NOTE-I know the multiplication theorem can be used only for independent events. But it would be great if you give me an insight on that as well.
Thankyou
Well, I am giving two approaches using combinations and permutations which might clarify things
$\underline{Approach\; 1}$
Select one pair: $\binom61$
Select two of the remaining pairs, and choose one from each pair : $\binom52\cdot2^2$
$Pr = \dfrac{\binom61\binom52\cdot2^2}{\binom{12}4} = \dfrac{48}{99}$
$\underline{Approach\;2}$
In the line up of $4$ chosen people, line up the chosen pair in $\binom61\cdot 4\cdot3 = 72$ ways, and for the remaining people,ensure in the numerator that no other pair is selected, thus
$\dfrac{72\cdot10\cdot8}{12\cdot11\cdot10\cdot9} = \dfrac{48}{99}$
The $1^{st}$ approach is mainly combination oriented, and the $2^{nd}$, mainly permutation oriented.
Added a different example to clear your confusion
We are dealing with drawing w/o replacement, e.g. the probability of drawing $2$ red and $3$ blue balls from a pool of $5$ red and 4$ blue balls.

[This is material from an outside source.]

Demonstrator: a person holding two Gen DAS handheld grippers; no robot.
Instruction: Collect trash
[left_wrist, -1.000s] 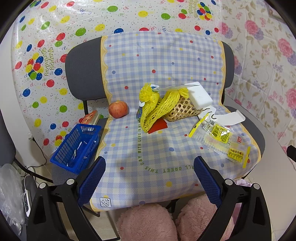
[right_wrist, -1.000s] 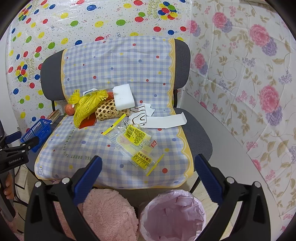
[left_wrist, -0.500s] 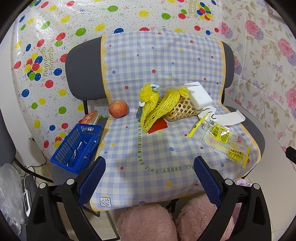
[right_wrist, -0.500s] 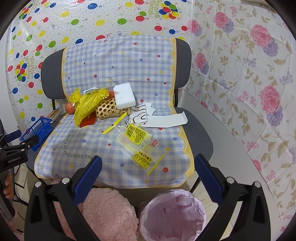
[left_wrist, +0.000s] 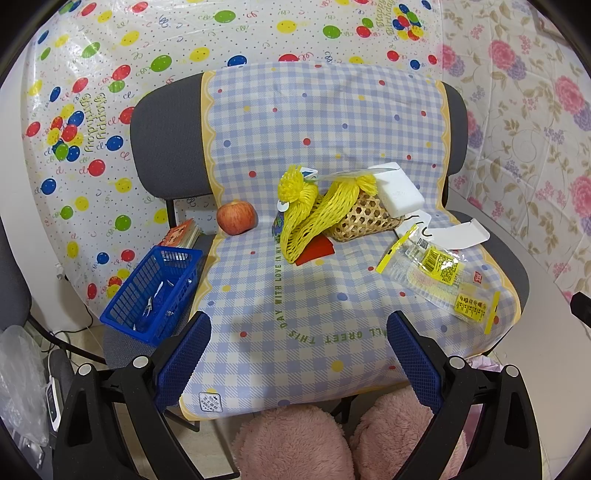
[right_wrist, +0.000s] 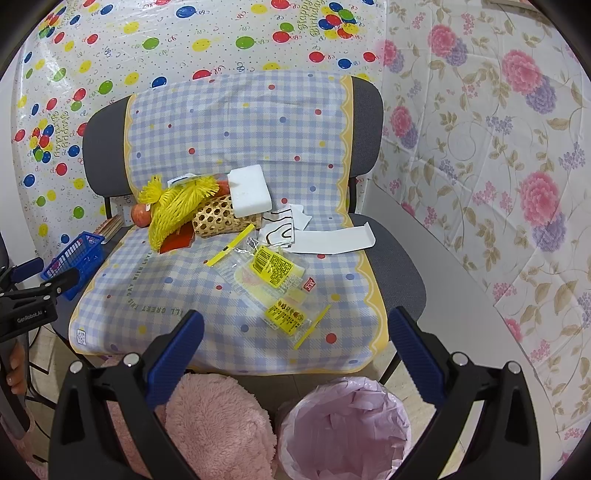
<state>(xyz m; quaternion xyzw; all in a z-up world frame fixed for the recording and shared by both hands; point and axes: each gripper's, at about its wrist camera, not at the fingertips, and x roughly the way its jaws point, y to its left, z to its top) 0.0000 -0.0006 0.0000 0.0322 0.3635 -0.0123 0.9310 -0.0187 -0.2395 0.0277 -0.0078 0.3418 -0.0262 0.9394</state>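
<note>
A checked cloth covers the chair seat (left_wrist: 295, 295). On it lie clear plastic wrappers with yellow labels (left_wrist: 439, 273) (right_wrist: 273, 275), yellow foam fruit netting (left_wrist: 306, 218) (right_wrist: 177, 206), a red scrap (left_wrist: 314, 249), white paper pieces (right_wrist: 332, 240) and a white foam block (right_wrist: 249, 190). A pink-lined trash bin (right_wrist: 343, 428) stands on the floor below the seat's front right. My left gripper (left_wrist: 297, 354) is open and empty in front of the seat. My right gripper (right_wrist: 295, 354) is open and empty above the front edge, over the bin.
An apple (left_wrist: 236, 217) and a woven bamboo basket (left_wrist: 364, 218) sit at the back of the seat. A blue plastic basket (left_wrist: 151, 291) rests to the left of the chair. Pink fluffy slippers (left_wrist: 295, 443) are below. Floral wall covering (right_wrist: 498, 184) stands on the right.
The right wrist view has shifted slightly toward the chair. The left gripper has barely moved. Nothing on the seat has moved.
</note>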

By the combination approach, we would use $\dfrac{\binom52\binom43}{\binom95}$
Using the multiplication rule, $P(RRBBB) = \frac59\frac48\frac47\frac36\frac25$, but we would need to multiply it by $\binom52$ because the two reds could occupy any two of the five positions. [ But this mulriplication factor is all too often forgotten by students]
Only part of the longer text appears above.